Regret came in a sudden wave. “Look, Granddad, about the other night—”

“Water under the bridge.”

“I was insensitive.”

“You miss Ruth.”

“I was snarky.”

“You snark because you care.”

“I like Louise, she seems kind.”

“She's been a good friend. I need friends. I'm not trying to replace your grandmother. Now tell me, how was your meeting with Rose's great-niece?”

“A dead end, sort of.”

“The baby wasn't the nanny's?”

“It would appear not.” Sadie gave him a potted summary of her conversation with Margot Sinclair, the disappointment that her theory appeared defunct, finishing with the unexpected news about Anthony Edevane's shell shock. “I don't know that it's relevant, but I've been doing a bit of reading and it's hard to imagine a man going through all that without it impacting his life afterwards.” As she spoke she'd wandered over to the window and stood now looking down into the street where a woman was remonstrating with a child who refused to get into his buggy. “Did any of our family go to the First World War, Granddad?”

“My mother's cousin fought on the Somme, but he lived up north so I never knew him, and my favourite uncle fought in the second war.”

“Was he different when he came back?”

“He didn't come back, he was killed in France. Terrible loss; my mother never got over it. Our next-door neighbour, though, Mr Rogers, came back from the First World War in a dreadful condition.”

“Dreadful how?”

“He'd been buried under the earth for eighteen hours after an explosion. Eighteen hours! Can you imagine? He was out in the middle of no-man's-land and his mates couldn't get to him for all the shelling.

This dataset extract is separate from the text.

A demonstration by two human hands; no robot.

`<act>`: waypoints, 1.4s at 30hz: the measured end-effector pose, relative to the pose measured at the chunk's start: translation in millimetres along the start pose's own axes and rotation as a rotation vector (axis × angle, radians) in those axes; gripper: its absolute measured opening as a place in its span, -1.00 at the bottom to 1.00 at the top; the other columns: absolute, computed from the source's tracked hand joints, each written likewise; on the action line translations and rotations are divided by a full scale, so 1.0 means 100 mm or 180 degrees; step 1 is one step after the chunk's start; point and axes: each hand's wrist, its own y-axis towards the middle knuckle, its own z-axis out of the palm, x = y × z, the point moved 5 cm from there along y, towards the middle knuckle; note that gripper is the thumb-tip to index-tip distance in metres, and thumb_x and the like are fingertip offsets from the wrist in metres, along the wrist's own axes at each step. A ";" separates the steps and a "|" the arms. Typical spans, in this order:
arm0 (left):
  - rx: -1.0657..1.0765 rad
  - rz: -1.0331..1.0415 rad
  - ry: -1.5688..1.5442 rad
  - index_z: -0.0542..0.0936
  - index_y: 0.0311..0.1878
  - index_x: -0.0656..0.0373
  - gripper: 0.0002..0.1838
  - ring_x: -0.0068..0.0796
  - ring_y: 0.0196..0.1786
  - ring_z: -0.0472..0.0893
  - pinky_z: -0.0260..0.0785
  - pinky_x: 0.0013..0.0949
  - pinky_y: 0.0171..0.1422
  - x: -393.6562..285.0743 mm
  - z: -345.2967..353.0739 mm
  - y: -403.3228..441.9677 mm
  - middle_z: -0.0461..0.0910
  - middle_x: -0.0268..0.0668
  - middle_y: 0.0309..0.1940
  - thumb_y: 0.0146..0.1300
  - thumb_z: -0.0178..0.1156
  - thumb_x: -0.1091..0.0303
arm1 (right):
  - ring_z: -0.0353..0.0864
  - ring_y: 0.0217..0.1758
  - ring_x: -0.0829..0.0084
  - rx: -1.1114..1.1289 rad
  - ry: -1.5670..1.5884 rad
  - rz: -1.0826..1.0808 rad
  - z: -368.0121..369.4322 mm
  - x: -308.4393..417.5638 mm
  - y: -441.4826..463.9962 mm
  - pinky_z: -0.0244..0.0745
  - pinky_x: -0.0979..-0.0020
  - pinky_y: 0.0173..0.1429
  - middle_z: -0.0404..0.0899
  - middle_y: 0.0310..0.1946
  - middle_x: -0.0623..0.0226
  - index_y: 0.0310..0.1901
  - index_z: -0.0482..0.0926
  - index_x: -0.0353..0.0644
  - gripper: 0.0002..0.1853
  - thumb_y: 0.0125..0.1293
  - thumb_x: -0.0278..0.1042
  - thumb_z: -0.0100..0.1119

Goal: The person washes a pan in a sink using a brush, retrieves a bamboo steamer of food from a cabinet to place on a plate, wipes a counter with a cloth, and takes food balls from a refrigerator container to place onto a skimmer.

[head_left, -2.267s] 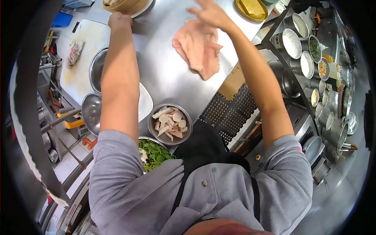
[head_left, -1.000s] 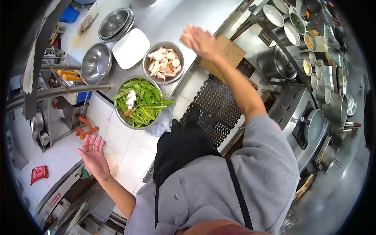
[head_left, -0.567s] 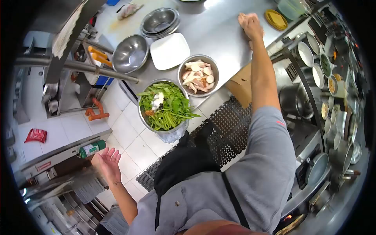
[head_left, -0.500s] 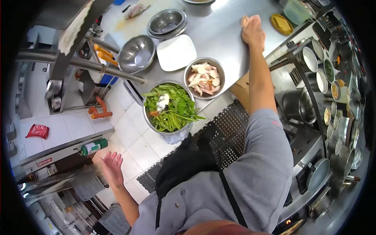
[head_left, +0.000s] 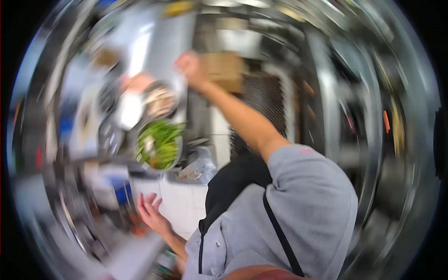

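Note:
Fingers apart, my left hand (head_left: 154, 215) is in the air at the lower left, with nothing in it. My right hand (head_left: 190, 66) is at the edge of the metal table (head_left: 161, 44); motion blur hides its fingers and anything in them. Left of it, pinkish raw meat (head_left: 141, 82) lies behind a bowl of pale cut pieces (head_left: 159, 100). Beside that bowl is a white plate (head_left: 129, 110). Nearer to me stands a bowl of green leaves and stems (head_left: 164, 143) with something white on top.
Metal bowls (head_left: 108, 136) stand left of the plate. A cardboard piece (head_left: 225, 70) and a black perforated mat (head_left: 265, 100) are right of the table. Clear plastic (head_left: 201, 168) is beside the greens. Blurred kitchen equipment surrounds the view.
The view has turned and blurred strongly. The table and bowls now appear farther left, and the meat is visible behind the bowls. My left hand remains spread; my right arm now angles up and left.

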 end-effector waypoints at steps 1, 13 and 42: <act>0.0766 0.0256 0.0092 0.33 0.30 0.31 -0.54 -0.31 0.02 0.57 0.41 -0.19 0.19 -0.03 0.23 -0.03 0.59 -0.16 -0.20 0.45 0.01 0.24 | 0.53 -0.23 0.09 -0.0059 -0.0453 -0.0470 -0.37 -0.17 -0.67 0.42 0.09 -0.10 0.56 -0.32 0.03 -0.36 0.54 -0.26 -0.85 0.18 -0.34 0.16; 0.7649 0.1476 0.1597 0.36 0.32 0.31 -0.51 -0.43 0.03 0.54 0.36 -0.37 0.18 0.85 1.85 -3.41 0.60 -0.13 0.01 0.39 0.13 0.32 | 0.61 -0.03 0.30 -0.1712 0.0536 0.5749 -1.70 2.49 -10.05 0.48 0.21 0.04 0.69 -0.15 0.16 0.10 0.63 -0.08 -0.42 0.14 0.14 0.31; 0.6256 -0.0013 0.0554 0.40 -0.01 0.38 -0.67 -0.23 -0.37 0.65 0.55 -0.22 -0.41 3.77 0.86 -12.63 0.58 -0.06 -0.30 0.16 0.17 0.53 | 0.71 -0.43 0.23 -0.5287 -0.1750 0.4500 -6.54 10.94 -14.56 0.70 0.32 -0.40 0.64 -0.43 -0.01 -0.15 0.56 -0.54 -0.58 0.38 -0.22 -0.07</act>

When they finally managed to dig him out he was in a catatonic state of shock. He was shipped back home and treated at one of those hospitals they set up in country houses, but he was never the same according to my parents.”

“What was he like?”

“His face was fixed in a permanent expression of horror. He used to have nightmares where he couldn't breathe, and he'd wake up gasping for air. Other nights we'd be woken by a godawful wailing that travelled right through the walls into our house. Poor man. The neighbourhood children were all frightened of him; they used to take dares to see who was brave enough to walk up to his door and knock before running away and hiding.”

“But not you.”

“No, well, my mother would have tanned my hide if she'd even suspected I was capable of that sort of childish cruelty. Besides, it was personal with Mr Rogers. Ma had taken him under her wing. She cooked an extra plate of supper every night, brought in his washing, made sure his house was kept clean. She was like that, the kindest of hearts, never as happy as when she was helping someone less fortunate.”

“I wish I'd known her.”

“I wish you had, too.”

“She sounds a lot like Ruth.” Sadie remembered how willingly Ruth had welcomed her into their home when she had nowhere else to go.

“Funny you should say that. After Ma died and we took over the shop, Ruth took over with Mr Rogers, too. She was adamant that we couldn't just leave him in the lurch.”

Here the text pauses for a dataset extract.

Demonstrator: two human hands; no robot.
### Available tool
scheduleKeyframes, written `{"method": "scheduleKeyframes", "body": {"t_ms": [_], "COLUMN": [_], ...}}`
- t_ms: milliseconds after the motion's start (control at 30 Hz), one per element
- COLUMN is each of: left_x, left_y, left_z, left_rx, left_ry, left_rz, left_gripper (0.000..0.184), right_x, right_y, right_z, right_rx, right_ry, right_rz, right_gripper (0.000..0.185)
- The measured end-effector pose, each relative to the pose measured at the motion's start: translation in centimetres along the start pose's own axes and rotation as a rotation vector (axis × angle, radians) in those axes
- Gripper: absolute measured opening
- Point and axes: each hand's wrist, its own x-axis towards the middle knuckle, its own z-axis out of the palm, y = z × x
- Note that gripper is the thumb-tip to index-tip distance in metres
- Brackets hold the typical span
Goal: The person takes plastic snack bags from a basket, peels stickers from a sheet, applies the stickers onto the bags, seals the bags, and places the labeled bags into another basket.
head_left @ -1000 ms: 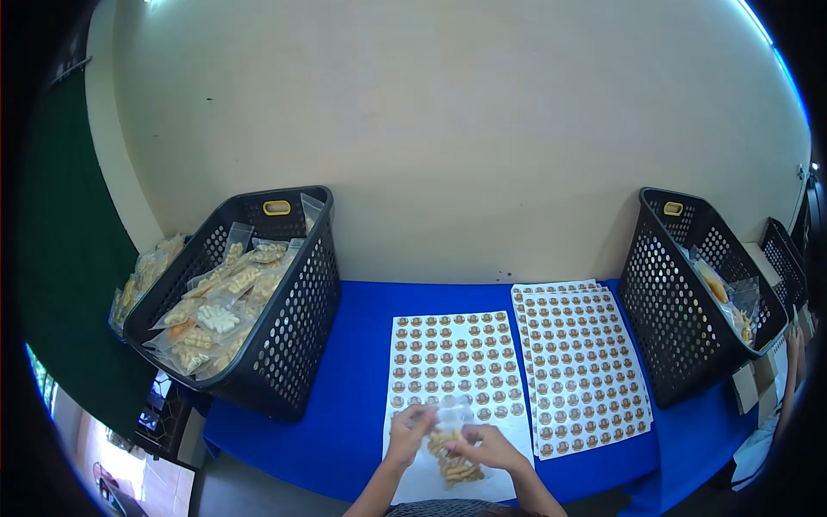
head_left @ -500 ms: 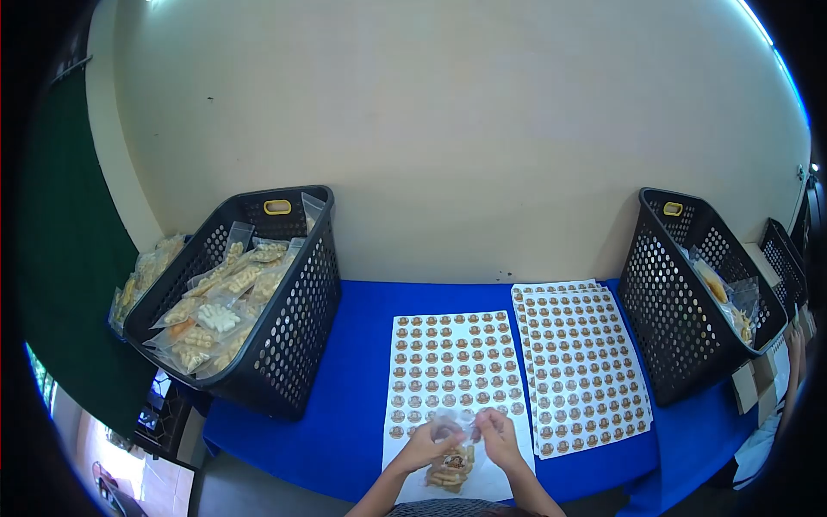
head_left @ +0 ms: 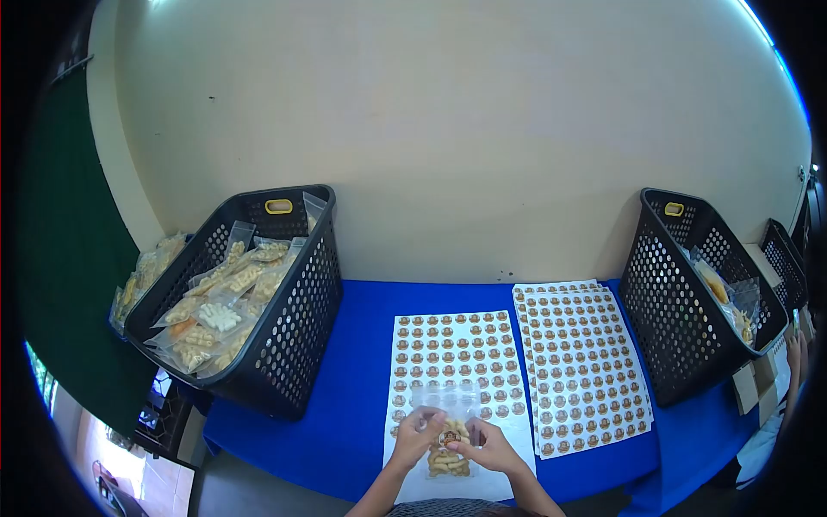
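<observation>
A clear zip bag of pale, finger-shaped snacks (head_left: pixel 448 467) lies over the lower part of a sticker sheet (head_left: pixel 457 353), with its transparent top spread flat. A round brown sticker (head_left: pixel 450 438) sits on the bag's front. My left hand (head_left: pixel 415 441) grips the bag's left side with curled fingers, the thumb near the sticker. On the other side my right hand (head_left: pixel 489 448) holds the bag's right edge, its thumb pressed at the sticker. Fingers behind the bag are hidden.
Left stands a black basket (head_left: pixel 297 345) full of snack bags; more bags (head_left: pixel 146 276) lie beyond it. Stacked sticker sheets (head_left: pixel 586 370) lie to the right, beside another black basket (head_left: pixel 663 319) holding some bags. A person's arm (head_left: pixel 792 370) shows at the far right. Blue cloth (head_left: pixel 353 388) covers the table.
The bag's top, earlier bunched between my hands, now lies extended upward over the sheet. My hands have shifted down to the bag's sides around the sticker.
</observation>
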Motion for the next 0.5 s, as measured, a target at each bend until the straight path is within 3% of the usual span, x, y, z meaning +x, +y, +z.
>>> {"method": "scheduleKeyframes", "body": {"t_ms": [67, 167, 233, 300, 367, 500], "left_x": [0.2, 0.3, -0.2, -0.5, -0.7, -0.8], "left_y": [0.8, 0.8, 1.3, 1.2, 0.9, 0.9], "left_z": [0.0, -1.2, -0.5, 0.1, 0.6, 0.9], "left_rx": [-0.060, 0.095, 0.067, 0.153, 0.123, 0.062], "left_ry": [0.149, 0.048, 0.050, -0.015, -0.033, -0.125], "left_rz": [0.033, 0.031, 0.019, -0.101, -0.087, -0.128], "left_gripper": [0.019, 0.021, 0.023, 0.024, 0.024, 0.021], "right_x": [-0.2, 0.1, 0.2, 0.3, 0.0, -0.1], "right_y": [-0.1, 1.0, 1.7, 1.9, -0.1, 1.0], "right_z": [-0.1, 0.2, 0.6, 0.4, -0.1, -0.4], "right_rx": [-0.025, -0.005, 0.215, 0.186, 0.335, 0.446], "right_ry": [-0.050, -0.161, -0.038, -0.004, 0.042, 0.066], "right_rz": [-0.002, -0.174, -0.110, -0.104, 0.024, 0.008], "right_gripper": [0.031, 0.028, 0.025, 0.023, 0.023, 0.022]}}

“I can just hear her saying that.”

Bertie laughed and then sighed, and Sadie knew he'd be climbing the stairs to the attic when they finished their phone call, digging through his boxes for some small reminder of Ruth. He didn't mention her again, though, changing the subject to more immediate, tangible and solvable concerns. “You all right for dinner?”

Sadie felt a crumpling of emotion. That was love right there, wasn't it? Someone in your life who cared that your next meal was coming to you. She opened the fridge and wrinkled her nose. “Just dandy,” she said, pushing the door shut. “I'm heading out to meet a friend.”